The Marquis did not seem surprised when we walked out of the shadows, and I realized he had his back to the main door and his chair situated such that he could easily glance up at our room.

“Sorry to keep you waiting,” I said lightly.

He smiled and shrugged, but his eyes were on his son. “Are you well?”

Gaston nodded. “We needed to talk.”

“I would like to speak with you,” the Marquis said. “Alone.”

My matelot crossed his arms and squared his stance.

I shook my head and went to whisper in his ear. “There are things you might need to hear that he will never say in front of me.”

He sighed and nodded, and kissed my cheek.

I left them alone and climbed the stairs to our room with my water bottle. Once there, I gratefully lit a lamp and doffed my clothing and tossed it into a heap in the corner. I rummaged through the medicine chest for the unguent Gaston prescribed for insect bites. I applied what I hoped was the correct one – it smelled as I remembered – and threw myself on the bed to lean against a post and drink my water, and wait.

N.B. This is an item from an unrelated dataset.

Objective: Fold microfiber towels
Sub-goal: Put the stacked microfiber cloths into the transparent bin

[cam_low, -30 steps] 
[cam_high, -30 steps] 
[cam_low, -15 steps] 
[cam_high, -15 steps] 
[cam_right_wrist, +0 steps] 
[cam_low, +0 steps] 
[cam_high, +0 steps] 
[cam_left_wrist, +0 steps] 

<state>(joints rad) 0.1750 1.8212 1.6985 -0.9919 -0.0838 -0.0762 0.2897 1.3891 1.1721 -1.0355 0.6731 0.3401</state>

I tried not to think of how much of this activity there would be in my future. We had left Gaston with friends on my marriage night, and still he had become distraught enough that he had asked that they take his weapons and bind him so that he did not come and find me. What would I do on his wedding night, get drunk and cry on Pete’s shoulder?

At last my matelot slipped in the door and came to kiss me. He appeared tired in the soft golden light.

“Well?” I asked with a smile. “Does he approve of her? Does he worry I will impede the matter?”

“Oui and oui,” he sighed, and searched about for a place to set his hat, at last deciding on a chair in the corner. “I thanked him for naming me Montren again. He said he felt he had failed with his other sons, and that perhaps the only reason I have turned out as well as I have is because he had little hand in it.” He awarded me a rueful quirk of his lip as he hung his jacket on the same chair.

I chuckled sadly. “At least he sees it. Are you proud he feels you are now so worthy of his respect? I should think…”

“Oui,” Gaston said with surety, “and I told him so.” He shrugged as he folded his shirt. “It made me very happy.” He did not sound as if it did at all.

“But then the discussion turned elsewhere,” I said.